Why it's time to sell Banco Santander

The bank is being pulled down by Brazil. Its dividend is probably fine, but the share price isn't going anywhere.

By Jim J. Jubak Apr 30, 2013 8:51AM

Bank sign © John Foxx Stockbyte Getty ImagesI'm going to take advantage of the 2.8% bounce Monday in the ADRs (American Depositary Receipts) of Banco Santander (SAN) to sell the Spanish bank out of my Dividend Income Portfolio.

The bounce came with news that CEO Alfredo Saenz had resigned and would be replaced by Javier Marin. Saenz faces legal problems stemming from a conviction dating back to 1994. In February, the Supreme Court ruled that a pardon, granted to Saenz in 2011 went too far in allowing Saenz to work in banking. The court said that despite the pardon, Saenz's criminal record remains, and therefore he might be in violation of Spain's "professional virtue" requirements for working in the industry. Saenz's legal problems were just one more distraction that the bank didn't need. Especially since the bank's last quarter was, from my point of view, a disaster.

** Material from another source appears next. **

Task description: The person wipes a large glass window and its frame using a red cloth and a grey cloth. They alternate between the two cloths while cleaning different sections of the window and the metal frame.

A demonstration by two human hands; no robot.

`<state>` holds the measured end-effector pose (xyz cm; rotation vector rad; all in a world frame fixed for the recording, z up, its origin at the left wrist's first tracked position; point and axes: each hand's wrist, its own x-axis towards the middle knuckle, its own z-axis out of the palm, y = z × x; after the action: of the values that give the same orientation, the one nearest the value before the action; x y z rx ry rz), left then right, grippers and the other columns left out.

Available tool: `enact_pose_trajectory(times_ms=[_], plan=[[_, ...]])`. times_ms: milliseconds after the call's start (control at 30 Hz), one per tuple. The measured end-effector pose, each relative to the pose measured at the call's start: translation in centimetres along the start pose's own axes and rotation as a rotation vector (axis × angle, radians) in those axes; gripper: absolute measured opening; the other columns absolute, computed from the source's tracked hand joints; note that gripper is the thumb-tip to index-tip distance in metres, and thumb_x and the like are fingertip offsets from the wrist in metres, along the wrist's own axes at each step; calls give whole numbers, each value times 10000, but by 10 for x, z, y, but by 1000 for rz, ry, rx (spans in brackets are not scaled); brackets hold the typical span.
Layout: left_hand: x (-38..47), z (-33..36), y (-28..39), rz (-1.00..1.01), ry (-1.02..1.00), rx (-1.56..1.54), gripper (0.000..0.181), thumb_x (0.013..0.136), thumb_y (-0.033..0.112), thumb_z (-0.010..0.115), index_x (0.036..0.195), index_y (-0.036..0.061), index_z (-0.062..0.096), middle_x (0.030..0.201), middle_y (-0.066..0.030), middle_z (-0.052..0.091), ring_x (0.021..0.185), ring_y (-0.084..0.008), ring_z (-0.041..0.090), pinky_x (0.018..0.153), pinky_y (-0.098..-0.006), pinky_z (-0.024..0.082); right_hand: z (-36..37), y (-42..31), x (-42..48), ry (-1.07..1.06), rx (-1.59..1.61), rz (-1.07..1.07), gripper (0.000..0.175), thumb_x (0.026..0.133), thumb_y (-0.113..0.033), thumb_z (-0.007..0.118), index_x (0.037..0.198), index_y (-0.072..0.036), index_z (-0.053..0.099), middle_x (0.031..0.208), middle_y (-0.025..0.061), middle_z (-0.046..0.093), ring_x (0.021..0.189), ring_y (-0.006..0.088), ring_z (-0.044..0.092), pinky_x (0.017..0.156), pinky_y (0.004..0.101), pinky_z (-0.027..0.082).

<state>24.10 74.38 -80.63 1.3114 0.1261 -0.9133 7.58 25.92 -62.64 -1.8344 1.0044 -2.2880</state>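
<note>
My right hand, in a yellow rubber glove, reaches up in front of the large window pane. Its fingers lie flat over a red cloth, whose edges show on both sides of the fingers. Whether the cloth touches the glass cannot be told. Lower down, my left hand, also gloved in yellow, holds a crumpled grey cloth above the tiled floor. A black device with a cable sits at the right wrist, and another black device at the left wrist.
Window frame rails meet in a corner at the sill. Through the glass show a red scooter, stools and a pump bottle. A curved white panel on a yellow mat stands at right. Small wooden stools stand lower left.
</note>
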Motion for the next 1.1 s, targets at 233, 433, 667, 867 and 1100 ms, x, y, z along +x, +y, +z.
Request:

My rationale for owning Banco Santander even as the Spanish economy collapsed was that this global bank had more than enough strength in its non-Spanish operations to make up for problems at home. But results for the first quarter, reported on April 24, showed that just isn't the case right now. The bank's profitability in Spain was terrible, as expected and the bank's ratio of non-performing loans continued to climb in the quarter, going to 4.12% from 3.84% in the fourth quarter.

But it was the weak performance of the bank outside of Spain that was a surprise and led me to this sell recommendation. My rule is, if the reason you owned a stock is no longer true, then sell. And that seems to be the case right now with Banco Santander.

The biggest problem right now is Brazil. Non-performing loans edged up to 6.9% from 6.86% in the fourth quarter, but profit plunged as the country's economy struggled. Profit in Brazil for the quarter came to 498 million euros down from 523 million euros in the fourth quarter. Mexico was strong but Chile was a train wreck with profits falling 24% from the fourth quarter of 2012.

I don't think any of this puts the bank's dividend at risk, but I think it does mean that the share price isn't going anywhere. I wouldn't sell here if Banco Santander were cheap, but it continues to trade at a premium to peers such as Banco Bilbao Vizcaya (BBVA) that have had stronger non-Spanish results in recent quarters. I wouldn't sell here either if the economic weakness in Spain and Brazil seemed susceptible to quick solutions, but I don't think that's the case.

The price of the ADRs is down 27.99% as of the April 29 close since I added Banco Santander to my dividend income portfolio on May 28, 2010. Thanks to a hefty dividend, however, the position has just about broken even over that period. Once $2.83 a share in dividends is added to Monday's price of $7.34, the total is not far short of my initial purchase price of $10.20.

Of course, the point was never to simply break even.

I think you can find a better dividend play than Banco Santander even in a market that has bid dividend stocks up to historically high valuations. I'll be adding one to this portfolio in the next few weeks.

At the time of this writing, Jim Jubak didn't own shares of any companies mentioned in this post in personal portfolios. When in 2010 he started the mutual fund he manages, Jubak Global Equity Fund (JUBAX), he liquidated all his individual stock holdings and put the money into the fund. The fund may or may not own positions in any stock mentioned. The fund did not own positions in Banco Santander as of the end of March. For a full list of the stocks in the fund as of the end of the most recent quarter, see the fund's portfolio here
Apr 30, 2013 10:17AM
Jim, your article makes a compelling argument to hold SAN.  Maybe re-read your article after you put your purchase price and time out of mind.  If you are at break-even, from here on out you are making a profit and NOW you want to sell it?  SAN is an asset for which I paid, admittedly, a lower price for, but still, we can enjoy that income for a long time to come.
May 2, 2013 11:20AM
You stated you didn't think the dividend was in jeopardy of being cut... so what is the problem?  Granted if the price isn't going to increase and it is inflated at its current ~$7.20 it might not be the time to get in, but for those of us in already I don't see a problem.  (for the record I'm in at $7.50).  I don't plan to sell but rather to use this time to acquire more shares with my dividend money.  When the bank gets better I will have acquired these shares cheaper than in the future.  (I'm 30, so a long time to hold on yet)

Am I out of my mind with my thinking?  Help from the readers would be welcome as well.
May 1, 2013 1:28PM

I just bought yesterday and will again on the drop, if it happens.


This stock is a LONG-TERM BUY

Apr 30, 2013 8:16PM
For an article so focused on a dividend paying stock, it might be helpful to tell the reader what the dividend is.  It's 78 cents/year.  Since the eps is 29 cents/year, one wonders how safe that is.  I don't have the details Jim Jubak does, but when management and other aspects of the company change, it's always time to question whether or not to keep the stock.